Grounds of application and types of forfeit

The Civil Code of the Russian Federation establishes in article 330 the concept of forfeit, according to which it is understood to be a strictly stipulated by law amount (or monetary range) that is payable by the debtor to the creditor in case of untimely fulfillment of any obligation or in the improper performance of duties stipulated by labor or civil -legal agreement.

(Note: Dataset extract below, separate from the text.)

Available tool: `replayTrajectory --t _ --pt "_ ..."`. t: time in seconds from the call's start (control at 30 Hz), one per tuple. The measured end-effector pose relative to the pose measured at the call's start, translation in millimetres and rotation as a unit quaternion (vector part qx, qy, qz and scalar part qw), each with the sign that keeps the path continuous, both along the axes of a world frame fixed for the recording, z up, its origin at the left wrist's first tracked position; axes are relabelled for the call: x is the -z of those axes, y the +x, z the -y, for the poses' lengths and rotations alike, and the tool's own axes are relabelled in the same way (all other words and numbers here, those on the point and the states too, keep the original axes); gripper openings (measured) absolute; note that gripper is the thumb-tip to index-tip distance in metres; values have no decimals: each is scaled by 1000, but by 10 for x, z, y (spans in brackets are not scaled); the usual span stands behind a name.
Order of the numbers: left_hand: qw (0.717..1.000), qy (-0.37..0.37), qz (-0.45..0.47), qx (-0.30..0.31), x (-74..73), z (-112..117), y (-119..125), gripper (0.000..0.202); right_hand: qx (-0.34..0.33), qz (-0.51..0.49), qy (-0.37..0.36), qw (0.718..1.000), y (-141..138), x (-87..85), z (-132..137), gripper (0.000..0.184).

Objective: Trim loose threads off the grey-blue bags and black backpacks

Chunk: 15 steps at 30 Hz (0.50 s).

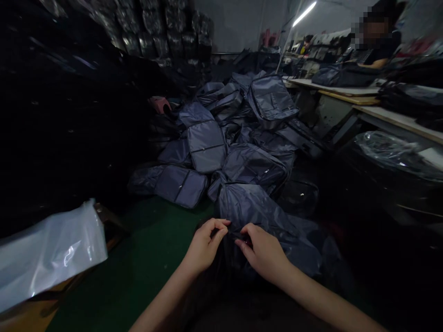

In accordance with such a definition of the concept, the essence of the penalty consists in the fact that the law determines a certain amount of money paid regardless of the size of the damage caused, and even in cases where this damage is not done at all. The latter circumstance concerns the violation of the deadlines for the fulfillment of obligations under the labor agreement.

Fines, penalties and forfeits established by law are one of the few methods of property liability of individuals or organizations for violation of contractual obligations. In addition to the amounts, the law also determines the specific types of forfeit and the grounds on which these sanctions can be applied. For example, it should be borne in mind that the list of these reasons is much narrower than the one that is used in determining sanctions for prosecution in the form of compensation for losses. The easiest way to apply this sanction is to prove that contractual obligations were not properly performed.

Due to the variety of forms of liability for which the penalty may be applied, the law classifies the types of penalty for the following reasons, which are objective criteria that determine the distinction between these forms of regulation.

So, depending on the order of establishment, legal and contractual penalties are allocated. The first is determined by law and is objective in nature, that is, the parties cannot change its parameters. The contractual is established as a result of an agreement between the parties to the transaction. Legitimate applies in cases where the contract did not provide for it as a form of authorization for its violation. The only exception to this rule is the right of the parties to contractually stipulate in the contract a penalty amount that exceeds that established by law.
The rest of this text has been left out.